Son premier geste de président fut une forfaiture en refusant de soumettre le traité de Lisbonne à un référendum, remettant ainsi en cause le vote du 29 mai 2005.
Face à la boursouflure financière, le plan concocté se résume à une démesure : tout pour les banquiers après avoir accordé un paquet fiscal aux riches, rien pour le travail.
Si, une chose pour le travail : reculer l’âge de la retraite à 70 ans. La promesse de ne pas porter atteinte à la retraite à 60 ans s’achève en parjure.
Interrogé au sujet de la crise ce matin sur France inter, Jacques Attali, parfaitement en phase avec le discours en trompe-l’œil du gouvernement, accumule les propos contradictoires : les salariés ont été les parents pauvres de ces vingt dernières années et la retraite à 70 ans est une bonne chose.
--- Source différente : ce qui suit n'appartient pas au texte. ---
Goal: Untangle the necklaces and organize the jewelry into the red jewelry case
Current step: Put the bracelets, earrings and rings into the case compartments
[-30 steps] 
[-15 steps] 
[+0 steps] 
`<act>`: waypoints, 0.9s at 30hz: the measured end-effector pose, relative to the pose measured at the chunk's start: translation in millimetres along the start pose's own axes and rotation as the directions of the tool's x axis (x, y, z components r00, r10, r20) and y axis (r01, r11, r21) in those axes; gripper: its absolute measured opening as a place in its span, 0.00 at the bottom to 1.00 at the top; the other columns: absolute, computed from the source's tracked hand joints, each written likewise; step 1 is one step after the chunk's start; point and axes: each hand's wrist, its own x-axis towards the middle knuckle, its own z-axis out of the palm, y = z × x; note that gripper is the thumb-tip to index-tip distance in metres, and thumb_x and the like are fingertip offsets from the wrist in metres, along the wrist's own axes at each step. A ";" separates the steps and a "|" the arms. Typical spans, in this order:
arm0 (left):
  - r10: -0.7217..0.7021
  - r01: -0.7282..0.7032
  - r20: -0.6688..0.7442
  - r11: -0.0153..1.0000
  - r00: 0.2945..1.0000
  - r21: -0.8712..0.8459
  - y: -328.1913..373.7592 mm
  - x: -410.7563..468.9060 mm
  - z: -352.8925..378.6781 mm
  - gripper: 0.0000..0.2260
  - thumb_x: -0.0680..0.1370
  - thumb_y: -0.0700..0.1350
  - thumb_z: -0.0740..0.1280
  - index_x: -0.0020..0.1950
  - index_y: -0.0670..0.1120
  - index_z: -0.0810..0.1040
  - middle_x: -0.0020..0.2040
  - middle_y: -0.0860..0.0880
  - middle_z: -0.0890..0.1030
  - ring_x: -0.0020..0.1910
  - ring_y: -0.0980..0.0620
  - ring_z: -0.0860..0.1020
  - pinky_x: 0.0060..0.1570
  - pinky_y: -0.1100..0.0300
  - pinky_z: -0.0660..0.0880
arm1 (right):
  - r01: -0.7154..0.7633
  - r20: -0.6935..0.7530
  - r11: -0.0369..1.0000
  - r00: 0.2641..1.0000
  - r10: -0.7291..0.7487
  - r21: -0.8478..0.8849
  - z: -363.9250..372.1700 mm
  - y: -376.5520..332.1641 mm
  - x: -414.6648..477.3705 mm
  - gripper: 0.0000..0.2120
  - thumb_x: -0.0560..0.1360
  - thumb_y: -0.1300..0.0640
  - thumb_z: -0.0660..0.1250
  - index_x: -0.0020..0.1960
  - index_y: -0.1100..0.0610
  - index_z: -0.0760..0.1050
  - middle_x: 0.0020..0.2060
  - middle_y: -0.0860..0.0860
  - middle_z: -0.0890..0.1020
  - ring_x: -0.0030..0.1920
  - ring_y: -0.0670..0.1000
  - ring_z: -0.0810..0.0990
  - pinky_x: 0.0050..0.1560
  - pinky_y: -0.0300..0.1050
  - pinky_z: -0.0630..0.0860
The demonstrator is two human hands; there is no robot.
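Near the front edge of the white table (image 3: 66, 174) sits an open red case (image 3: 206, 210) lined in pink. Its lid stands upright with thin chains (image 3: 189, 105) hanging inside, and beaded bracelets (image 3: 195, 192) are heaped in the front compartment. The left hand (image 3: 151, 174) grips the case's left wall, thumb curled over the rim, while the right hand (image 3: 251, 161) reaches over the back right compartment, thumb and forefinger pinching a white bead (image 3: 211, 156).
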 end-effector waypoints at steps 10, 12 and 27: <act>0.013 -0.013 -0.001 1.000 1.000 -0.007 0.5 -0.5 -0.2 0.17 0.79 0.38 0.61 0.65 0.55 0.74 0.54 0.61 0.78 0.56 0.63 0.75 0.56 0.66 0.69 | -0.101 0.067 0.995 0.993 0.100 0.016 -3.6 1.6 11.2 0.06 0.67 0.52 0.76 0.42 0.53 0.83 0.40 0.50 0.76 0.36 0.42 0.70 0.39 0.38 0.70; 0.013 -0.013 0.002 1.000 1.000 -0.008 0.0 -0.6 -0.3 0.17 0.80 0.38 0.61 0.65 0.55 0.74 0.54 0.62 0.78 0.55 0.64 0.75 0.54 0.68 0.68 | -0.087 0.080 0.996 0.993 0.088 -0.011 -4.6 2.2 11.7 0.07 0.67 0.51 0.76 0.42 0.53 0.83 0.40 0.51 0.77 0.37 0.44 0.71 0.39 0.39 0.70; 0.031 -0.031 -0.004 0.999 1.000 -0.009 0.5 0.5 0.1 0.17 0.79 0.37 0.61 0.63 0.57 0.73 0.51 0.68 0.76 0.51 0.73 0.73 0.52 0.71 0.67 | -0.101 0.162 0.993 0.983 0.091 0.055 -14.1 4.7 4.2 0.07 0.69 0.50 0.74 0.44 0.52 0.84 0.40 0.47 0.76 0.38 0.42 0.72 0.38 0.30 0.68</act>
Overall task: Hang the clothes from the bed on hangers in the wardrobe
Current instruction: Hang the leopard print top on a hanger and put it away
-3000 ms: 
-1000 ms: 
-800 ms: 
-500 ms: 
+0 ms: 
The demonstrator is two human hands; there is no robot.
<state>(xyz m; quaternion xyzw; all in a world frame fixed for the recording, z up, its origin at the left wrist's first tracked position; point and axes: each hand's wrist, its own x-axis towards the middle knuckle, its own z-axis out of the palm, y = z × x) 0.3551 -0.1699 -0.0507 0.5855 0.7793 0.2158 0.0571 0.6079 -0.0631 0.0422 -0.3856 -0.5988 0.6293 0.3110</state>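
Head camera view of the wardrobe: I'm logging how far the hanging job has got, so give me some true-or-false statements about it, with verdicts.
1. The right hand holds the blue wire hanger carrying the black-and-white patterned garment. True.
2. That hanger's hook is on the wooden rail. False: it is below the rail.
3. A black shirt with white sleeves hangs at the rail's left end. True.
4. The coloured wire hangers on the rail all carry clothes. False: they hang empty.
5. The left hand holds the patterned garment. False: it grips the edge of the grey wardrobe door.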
Avec autorité, il poursuit en affirmant que les actionnaires ont trop reçu et, aussitôt, que la spéculation permet de « réfléchir à l’avenir », comme le font « le médecin ou le philosophe ». Il n’hésite pas à parler de « faux métier de la finance » créant une « richesse virtuelle », puis de « beau métier » sans lequel « nous serions encore à l’âge de pierre ». Il convoque Spinoza et Hegel, confondant réflexion sur l’avenir et boursicotage au jour le jour. Inculture.